Directions:
What do the lines from the one containing "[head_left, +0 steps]" through the end of the listing below say? Restate them word for word and give nothing else.
*** Information shown ***
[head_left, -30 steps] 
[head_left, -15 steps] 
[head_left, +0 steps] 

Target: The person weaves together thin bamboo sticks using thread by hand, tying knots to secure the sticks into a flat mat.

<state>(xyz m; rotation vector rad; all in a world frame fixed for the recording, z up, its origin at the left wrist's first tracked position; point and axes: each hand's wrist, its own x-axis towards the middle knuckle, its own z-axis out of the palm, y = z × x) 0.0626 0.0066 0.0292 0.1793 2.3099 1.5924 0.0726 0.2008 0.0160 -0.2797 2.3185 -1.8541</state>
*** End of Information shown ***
Output for this exercise:
[head_left, +0 steps] 

Target: The person weaves together thin bamboo sticks using thread by hand, tying knots to secure the sticks into a flat mat.

<state>(xyz m; rotation vector rad; all in a world frame fixed for the recording, z up, its origin at the left wrist's first tracked position; point and axes: each hand's wrist, its own x-axis towards the middle knuckle, its own z-axis out of the palm, y = z × x) 0.0626 0.0066 0.0292 0.1793 2.3099 1.5924 0.0726 0.2008 0.0160 -0.2797 2.3185 -1.8541</state>

Nothing more is required for this answer.